These religious homophobes think schools teach kids to be gay. So a school chief clapped back in the most iconic of ways
Roiled by rowdy religious leaders questioning why LGBT+ lives and histories should be taught in classrooms, a gay school board member in New Jersey, US, fought back in a rather iconic way.
Tension over an ongoing debate over state-mandated LGBT-inclusive curriculum was ratcheted up last Thursday during a Jersey City Board of Education meeting when religious hecklers jeered board members.
This animosity prompted trustee Gerald Lyons to drape an LGBT+ Pride flag over his shoulders and returned to the panel with, well, pride, according to Jersey Journal.
What happened?
New Jersey is the second US state to require an LGBT-inclusive curriculum be rolled out in schools, which has tested school districts as anti-LGBT groups attempt to tamper the law signed by governor Phil Murphy into law in 2019 but only implemented earlier this year.
Members of local Coptic Catholic, Muslim and Orthodox Jewish communities showed up to testify against the legislation; one pelted with opposition from spiritual leaders and parents, but one education bodies refuse to budge on.
During the meeting, Lyons wrote in a Facebook post, the meeting attendees taunted school district staff who are bound by state law to provide inclusive education. Oh, the horror.
Yet, the bloc of religious hecklers seemed unaware of this and launched into a caustic attack against the LGBT+ community. One grossly alleged that pioneering gay activist Harvey Milk as a “paedophile”.
“Basically, they are glorying him and creating an icon out of him and to be completely honest is that really who we want our kids to look up to?” they said.
Another said, “Martin Luther King is turning over in his grave that people think this is what he meant he said equality,” before claiming that schools are teaching pupils to be gay.

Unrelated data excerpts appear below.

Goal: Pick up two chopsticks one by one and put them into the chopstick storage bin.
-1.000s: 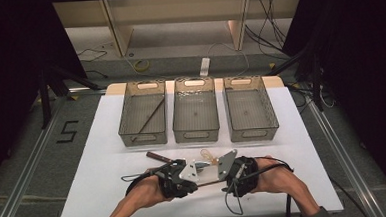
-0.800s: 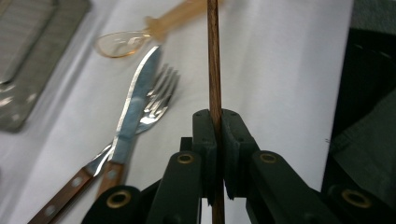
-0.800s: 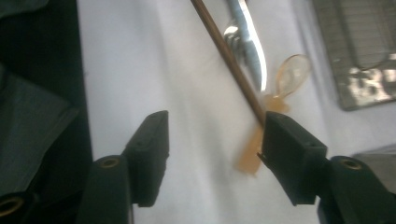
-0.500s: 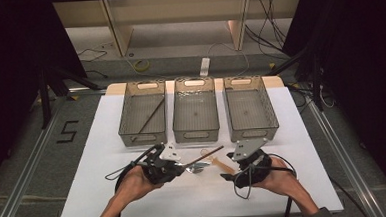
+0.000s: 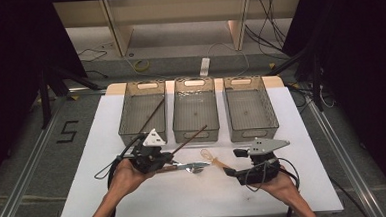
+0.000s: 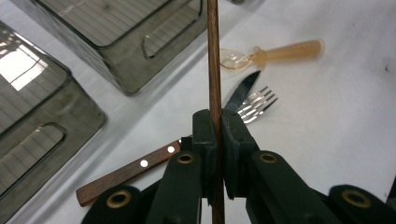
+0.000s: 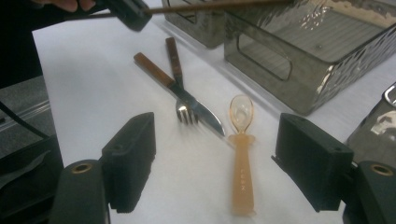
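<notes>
Left gripper (image 5: 159,158) clamps a wooden chopstick (image 5: 190,137) above the white table (image 5: 110,193), right gripper (image 5: 236,161) jaws wide near the orange spoon (image 7: 242,161); dark curtains, cabled floor.

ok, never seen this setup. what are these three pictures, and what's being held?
No robot here: a person holds a hand-operated two-jaw gripper in each hand. The high view looks down on the table from above the person; the other two pictures come from cameras riding on each gripper, looking along its black jaws.

On the white table stand three clear bins; the left-hand one holds a thin dark stick. In front of them lie a wooden-handled knife, a fork and a small translucent orange spoon.

The left gripper is shut on a thin brown stick, lifted off the table and pointing toward the bins. The right gripper is open, its jaws either side of the spoon's handle, gripping nothing.
</notes>
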Motion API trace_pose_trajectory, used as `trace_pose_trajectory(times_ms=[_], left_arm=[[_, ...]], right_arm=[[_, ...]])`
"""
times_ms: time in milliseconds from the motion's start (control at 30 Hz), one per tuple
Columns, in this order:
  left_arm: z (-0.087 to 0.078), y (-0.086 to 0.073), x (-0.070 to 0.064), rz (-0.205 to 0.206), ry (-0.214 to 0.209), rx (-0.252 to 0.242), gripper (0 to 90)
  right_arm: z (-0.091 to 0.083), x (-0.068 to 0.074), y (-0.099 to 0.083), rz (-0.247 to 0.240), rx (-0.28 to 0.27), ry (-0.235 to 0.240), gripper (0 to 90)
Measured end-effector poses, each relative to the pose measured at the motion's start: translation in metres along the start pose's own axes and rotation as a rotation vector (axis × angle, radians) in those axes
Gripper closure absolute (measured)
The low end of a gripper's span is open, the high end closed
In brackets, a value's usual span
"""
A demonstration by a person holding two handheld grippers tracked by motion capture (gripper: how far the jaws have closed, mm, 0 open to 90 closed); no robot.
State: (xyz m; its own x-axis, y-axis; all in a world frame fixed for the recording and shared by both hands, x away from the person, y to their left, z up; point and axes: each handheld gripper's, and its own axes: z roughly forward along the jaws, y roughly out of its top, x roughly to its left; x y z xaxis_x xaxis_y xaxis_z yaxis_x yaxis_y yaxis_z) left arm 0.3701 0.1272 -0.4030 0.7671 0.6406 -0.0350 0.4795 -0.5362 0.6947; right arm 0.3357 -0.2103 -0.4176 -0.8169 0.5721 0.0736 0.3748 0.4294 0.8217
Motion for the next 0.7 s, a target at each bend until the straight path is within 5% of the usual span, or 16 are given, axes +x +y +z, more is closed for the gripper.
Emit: trace_pose_trajectory(times_ms=[700], left_arm=[[-0.011, 0.025, 0.07, -0.166, 0.155, -0.085, 84.8]], right_arm=[[0.004, 0.007, -0.011, 0.015, 0.021, -0.028, 24.9]])
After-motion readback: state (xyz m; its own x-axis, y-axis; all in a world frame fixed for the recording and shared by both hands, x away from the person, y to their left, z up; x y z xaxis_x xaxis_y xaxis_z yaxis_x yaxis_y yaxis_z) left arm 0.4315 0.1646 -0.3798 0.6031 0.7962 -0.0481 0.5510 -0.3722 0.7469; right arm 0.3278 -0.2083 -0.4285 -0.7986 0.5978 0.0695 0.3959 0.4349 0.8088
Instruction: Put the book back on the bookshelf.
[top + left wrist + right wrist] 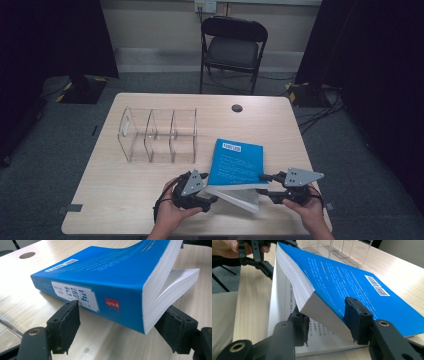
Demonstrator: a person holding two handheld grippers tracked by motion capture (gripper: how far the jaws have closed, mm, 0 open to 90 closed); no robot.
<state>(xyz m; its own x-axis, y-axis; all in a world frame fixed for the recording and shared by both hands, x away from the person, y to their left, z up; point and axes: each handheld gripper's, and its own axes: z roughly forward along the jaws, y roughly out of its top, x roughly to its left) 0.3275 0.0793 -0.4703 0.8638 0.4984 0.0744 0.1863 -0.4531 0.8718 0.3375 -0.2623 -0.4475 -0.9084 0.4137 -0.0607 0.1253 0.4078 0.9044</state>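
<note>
A thick blue paperback book (pixel 235 162) lies at the table's near right, back cover up with a barcode. Its upper block of pages is lifted off the lower pages (pixel 240 197). My right gripper (pixel 259 184) is shut on the book (pixel 352 282): one pad lies on the blue cover and the other is under the raised block (pixel 324 307). My left gripper (pixel 210 188) stands open at the book's near left corner. Its jaws straddle the spine corner (pixel 122 307) of the book (pixel 112 272), wide apart. The left gripper (pixel 257 255) also shows far off in the right gripper view.
A clear acrylic divider rack (pixel 157 135) stands on the wooden table (pixel 125 190) to the left of the book, and is seen behind it (pixel 337 250). A round cable hole (pixel 237 108) is at the far edge. A black folding chair (pixel 232 47) stands beyond the table.
</note>
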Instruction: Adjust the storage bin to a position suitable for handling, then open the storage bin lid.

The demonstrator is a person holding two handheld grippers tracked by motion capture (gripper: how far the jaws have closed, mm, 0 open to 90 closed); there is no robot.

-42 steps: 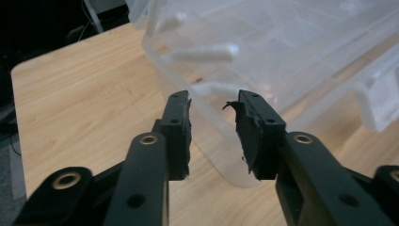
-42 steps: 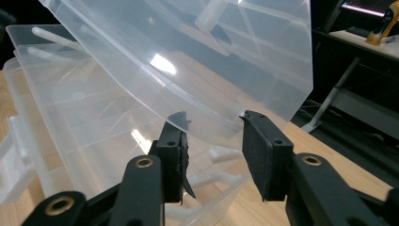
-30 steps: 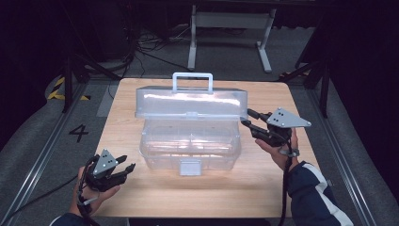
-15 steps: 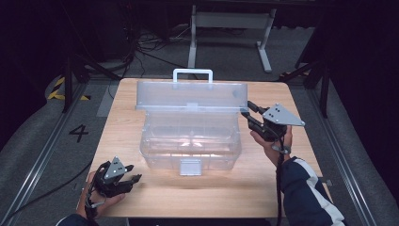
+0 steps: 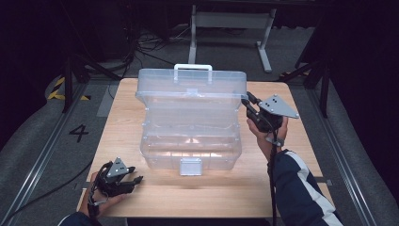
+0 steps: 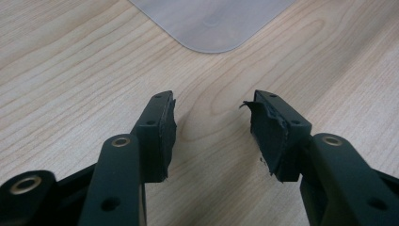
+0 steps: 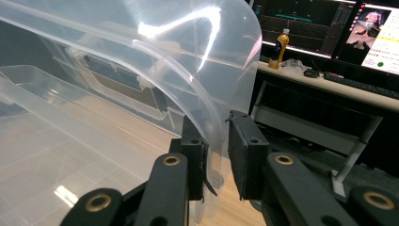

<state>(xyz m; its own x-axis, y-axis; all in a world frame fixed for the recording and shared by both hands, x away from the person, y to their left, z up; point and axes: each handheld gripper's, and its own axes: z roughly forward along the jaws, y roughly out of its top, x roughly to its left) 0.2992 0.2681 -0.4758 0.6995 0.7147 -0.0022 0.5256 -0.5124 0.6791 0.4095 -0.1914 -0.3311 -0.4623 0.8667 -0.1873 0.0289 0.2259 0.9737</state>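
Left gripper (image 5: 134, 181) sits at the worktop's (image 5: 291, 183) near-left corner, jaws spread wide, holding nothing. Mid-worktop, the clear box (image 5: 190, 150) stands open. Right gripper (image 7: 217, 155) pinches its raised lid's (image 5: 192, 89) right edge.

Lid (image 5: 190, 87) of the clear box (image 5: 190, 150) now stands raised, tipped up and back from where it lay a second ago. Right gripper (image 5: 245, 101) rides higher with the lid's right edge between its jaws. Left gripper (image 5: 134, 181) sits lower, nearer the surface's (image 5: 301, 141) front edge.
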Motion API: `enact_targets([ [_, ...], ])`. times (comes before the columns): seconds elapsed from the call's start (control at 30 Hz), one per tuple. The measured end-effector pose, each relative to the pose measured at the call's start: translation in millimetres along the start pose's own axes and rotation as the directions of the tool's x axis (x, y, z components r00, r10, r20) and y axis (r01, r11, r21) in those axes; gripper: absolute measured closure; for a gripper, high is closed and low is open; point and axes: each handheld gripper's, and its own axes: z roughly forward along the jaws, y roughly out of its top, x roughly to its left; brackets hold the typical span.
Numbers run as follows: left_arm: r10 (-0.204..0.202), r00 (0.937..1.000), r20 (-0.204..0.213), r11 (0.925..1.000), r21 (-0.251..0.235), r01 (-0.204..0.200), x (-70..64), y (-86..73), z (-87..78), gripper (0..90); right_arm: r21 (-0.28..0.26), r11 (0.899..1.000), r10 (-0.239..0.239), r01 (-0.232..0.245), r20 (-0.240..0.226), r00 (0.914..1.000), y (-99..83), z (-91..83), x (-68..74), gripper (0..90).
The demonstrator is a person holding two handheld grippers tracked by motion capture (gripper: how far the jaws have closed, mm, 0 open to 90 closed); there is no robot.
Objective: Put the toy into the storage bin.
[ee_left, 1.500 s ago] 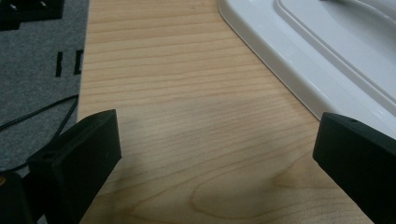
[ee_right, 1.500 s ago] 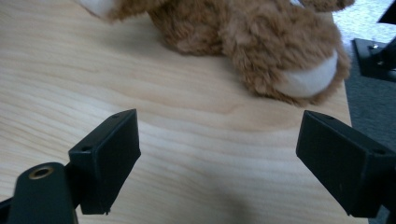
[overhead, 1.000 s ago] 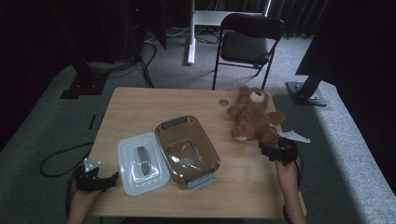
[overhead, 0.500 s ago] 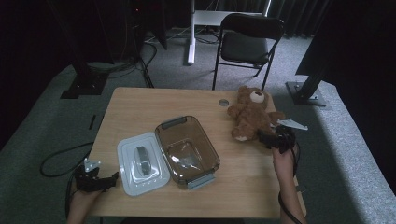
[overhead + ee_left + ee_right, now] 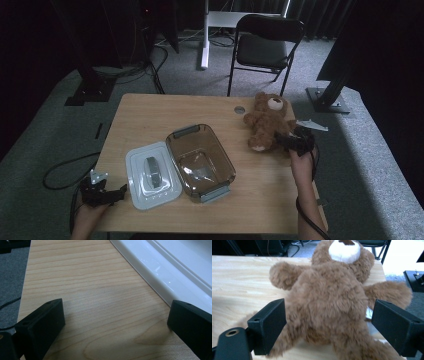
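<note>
The light wooden table (image 5: 150,120) in front of me carries everything, and I judge the job to be at its very start: getting the toy into the box and the box closed. The brown plush teddy bear (image 5: 329,297) lies on its back near the table's far right corner, well apart from the box. The clear brownish plastic storage box (image 5: 200,161) sits open and empty at the middle, and its white rectangular lid (image 5: 150,175) lies flat just beside it on my left.

My right gripper (image 5: 329,327) is spread wide around the bear's belly, one jaw at each flank, nothing squeezed yet. So the grasp itself is still to come, then the lift, the carry across to the box, and the lid.

My left gripper (image 5: 115,322) rests at the near left edge, released and holding nothing, its jaws apart over bare wood with one jaw right by the lid's rim.
</note>
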Motion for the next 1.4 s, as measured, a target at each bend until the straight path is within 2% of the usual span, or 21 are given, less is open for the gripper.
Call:
enact_targets([
  [0.07,-0.002,1.0,-0.001,1.0,0.0,0.002,-0.3,0.0,0.1,1.8,-0.002,1.0,0.008,-0.008,-0.005,1.0,8.9,6.2,1.5,11.8],
  [0.3,-0.003,1.0,-0.003,1.0,0.001,0.003,-0.6,0.1,0.1,1.8,0.013,1.0,0.012,-0.012,-0.006,0.9999,19.0,19.5,4.6,11.8],
  [0.5,-0.004,1.0,-0.002,1.0,0.001,0.004,-0.6,0.1,0.1,1.8,0.052,0.997,0.057,-0.057,-0.012,0.9983,25.4,37.1,4.1,11.8],
  [0.53,-0.003,1.0,-0.002,1.0,0.001,0.003,-0.6,0.1,0.1,1.8,0.077,0.995,0.069,-0.069,0.001,0.9976,28.1,43.5,3.2,11.1],
  [0.57,-0.003,1.0,-0.002,1.0,0.001,0.003,-0.6,0.1,0.1,1.8,0.077,0.995,0.069,-0.069,0.001,0.9976,28.1,43.5,3.2,11.1],
  [0.63,-0.003,1.0,-0.002,1.0,0.001,0.003,-0.6,0.1,0.1,1.8,0.099,0.99,0.098,-0.098,0.002,0.9952,29.9,50.2,0.9,11.1],
  [0.7,-0.004,1.0,-0.002,1.0,0.0,0.004,-0.6,0.1,0.1,1.8,0.117,0.986,0.115,-0.118,0.034,0.9929,30.6,59.5,-1.0,11.1],
  [0.87,-0.003,1.0,-0.002,1.0,0.001,0.003,-0.6,0.3,0.2,1.8,0.124,0.98,0.153,-0.157,0.04,0.9874,29.0,72.4,-2.8,11.1],
  [1.0,-0.003,1.0,-0.002,1.0,0.0,0.003,-0.5,0.3,0.2,1.8,0.149,0.974,0.16,-0.168,0.062,0.9852,27.2,85.6,-0.5,11.0],
  [1.07,-0.003,1.0,-0.002,1.0,0.001,0.003,-0.6,0.3,0.2,1.8,0.171,0.971,0.149,-0.165,0.103,0.9834,27.1,92.7,3.1,11.1],
  [1.23,-0.003,1.0,-0.002,1.0,0.0,0.003,-0.6,0.3,0.2,1.8,0.229,0.968,0.081,-0.103,0.106,0.991,24.9,101.4,10.4,10.7],
  [1.4,-0.004,1.0,-0.002,1.0,0.0,0.004,-0.6,0.3,0.2,1.8,0.251,0.958,0.122,-0.139,0.081,0.9892,17.1,106.8,4.6,10.0],
])
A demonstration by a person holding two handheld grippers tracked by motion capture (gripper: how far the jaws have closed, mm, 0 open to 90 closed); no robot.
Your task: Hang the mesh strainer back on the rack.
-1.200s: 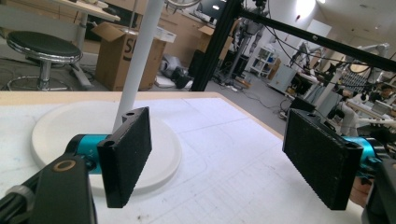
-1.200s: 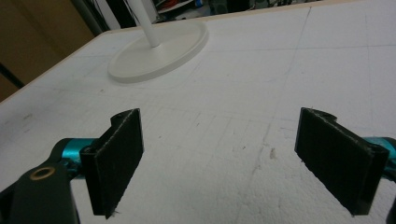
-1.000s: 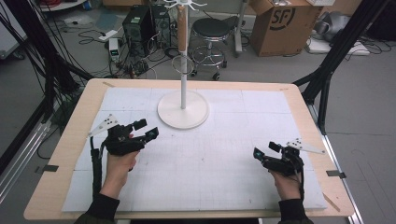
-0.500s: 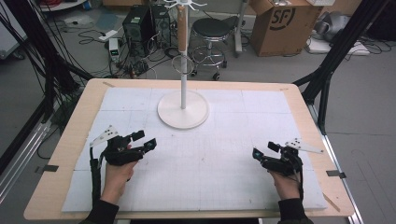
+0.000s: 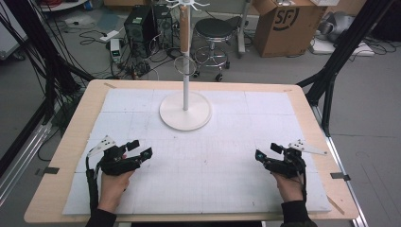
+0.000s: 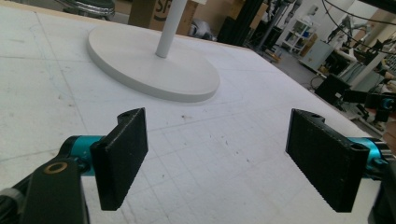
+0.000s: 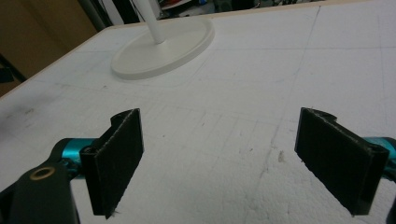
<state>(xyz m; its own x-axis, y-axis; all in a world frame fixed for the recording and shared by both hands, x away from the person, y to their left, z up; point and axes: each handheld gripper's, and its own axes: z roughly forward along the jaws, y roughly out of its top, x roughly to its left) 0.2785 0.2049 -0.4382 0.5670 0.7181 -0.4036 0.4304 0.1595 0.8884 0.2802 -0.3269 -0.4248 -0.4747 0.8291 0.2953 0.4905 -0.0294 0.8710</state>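
Left gripper [image 5: 140, 149]: you have drawn it back toward your edge of the table [image 5: 94, 94] and turned it to face the white stand [image 5: 185, 109]; jaws wide apart, nothing between them. Right gripper [image 5: 265, 152]: position unchanged, jaws likewise spread and empty. Stand: upright at the far middle of the white mat [image 5: 213, 156] (a thin ring [image 5: 185, 66] hangs on its pole), well apart from both grippers. Judgement: a resting pose, no grasp begun. Containers: none on the table.
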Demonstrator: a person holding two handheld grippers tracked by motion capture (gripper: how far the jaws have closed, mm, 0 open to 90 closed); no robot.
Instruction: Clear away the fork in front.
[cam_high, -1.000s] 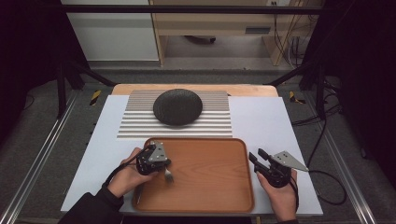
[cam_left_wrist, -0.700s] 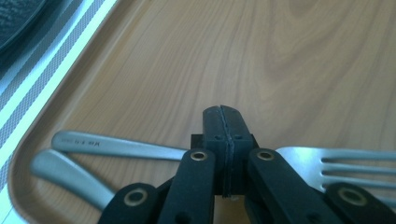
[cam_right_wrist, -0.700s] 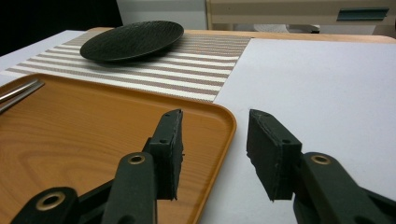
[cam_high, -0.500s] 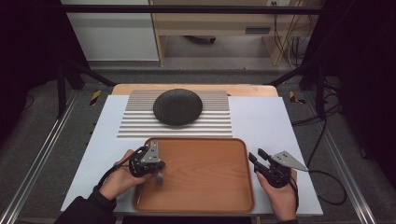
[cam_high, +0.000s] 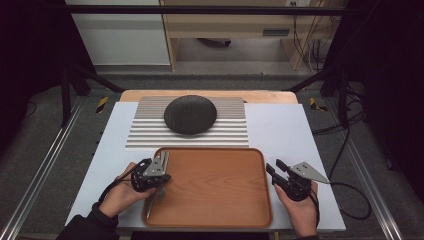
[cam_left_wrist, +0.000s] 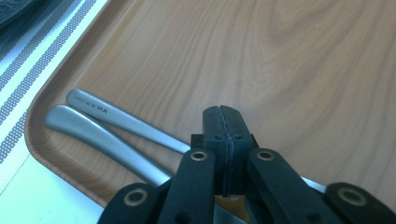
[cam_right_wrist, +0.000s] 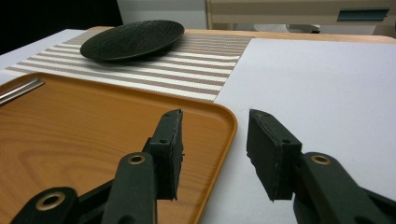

After all, it’s a fact that children who go through the straight education system are all straight. Yes.
‘The fight isn’t over,’ argues defiant school board member.
As the backlash bubbled, Lyons said he went aside and “borrowed this American rainbow flag to wear until closed session in support:.
He added: “I really wish people would stop using God’s name to sow hate.
“The flag goes well with my patriotic Elks tie.
“The fight isn’t over.”
When one jeerer spotted Lyons wrapped in the flag, they stared him down, provoking Lyons.
“Do you have an issue? Do you want to sit back down?” Lyons said.
“Did I sit while you were talking spewing your hatred? I did.”
Lyons previously sparred with religious leaders during a school board meeting in July, 2019, after a resident questioned why the district was celebrating Pride, Hudson County View reported.